Cette lutte n’est pas celle qu’entretiennent le Bien et le Mal, elle est celle qui oppose les dif­fé­rentes concep­tions du Bien, et cha­cune par­tage l’idée que la Jus­tice lui est néces­saire. Mais la Jus­tice de ceux qui n’ont rien ne peut repo­ser que sur l’imaginaire, le reli­gieux. Tan­dis que la Jus­tice de ceux qui ont tout doit néces­sai­re­ment pro­té­ger leurs avoirs.
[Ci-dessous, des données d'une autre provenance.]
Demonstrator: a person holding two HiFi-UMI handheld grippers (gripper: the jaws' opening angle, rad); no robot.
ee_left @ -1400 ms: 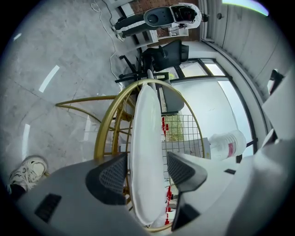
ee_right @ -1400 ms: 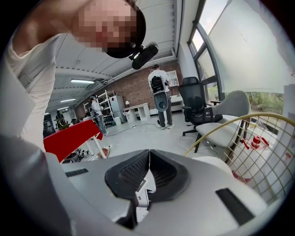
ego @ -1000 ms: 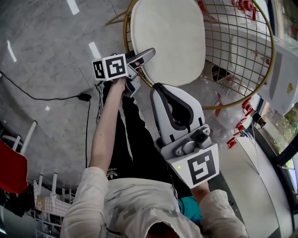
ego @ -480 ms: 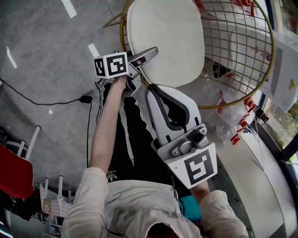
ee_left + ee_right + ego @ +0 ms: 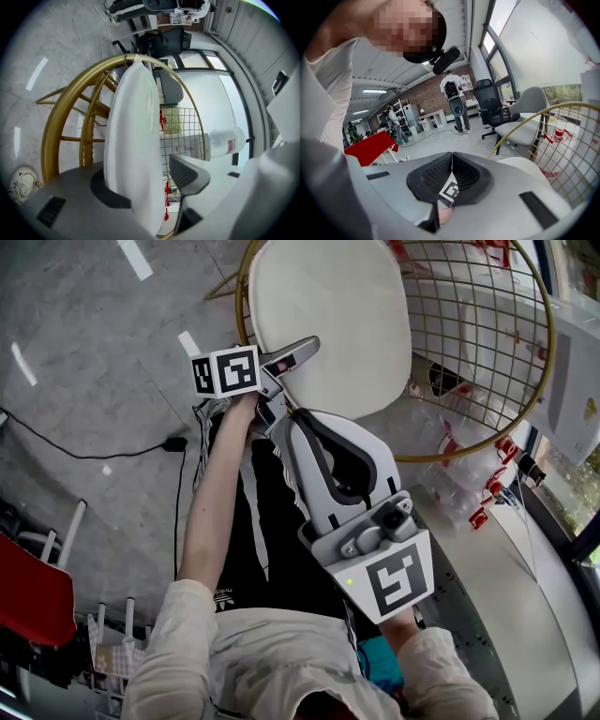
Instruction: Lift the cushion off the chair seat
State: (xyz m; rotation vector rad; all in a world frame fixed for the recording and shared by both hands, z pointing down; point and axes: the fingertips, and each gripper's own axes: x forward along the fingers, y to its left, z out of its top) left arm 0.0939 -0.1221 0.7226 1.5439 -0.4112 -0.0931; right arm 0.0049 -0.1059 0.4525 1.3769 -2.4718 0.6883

Ces deux jus­tices ne peuvent par­ta­ger de norme com­mune, et jus­ti­fier l’une ou l’autre au nom de valeurs est une impos­ture déri­soire.

La las­si­tude et la vio­lence coulent, immis­cibles l’une à l’autre, dans les veines de Ramal­lah. Là, au milieu de gosses qui rêvent la fin du jour dans une rue que per­sonne n’affectionne, un homme fati­gué et tendu me croise d’un pas rapide. L’air est chargé d’effluves d’essence, de sen­teurs épi­cées et de relents de légumes aban­don­nés là. Tout dans cette rue écrit ceci : bien­tôt le métal déchi­rera à nou­veau la chair, bien­tôt le sang et la pous­sière cou­le­ront, immis­cibles, dans les veines de Ramal­lah.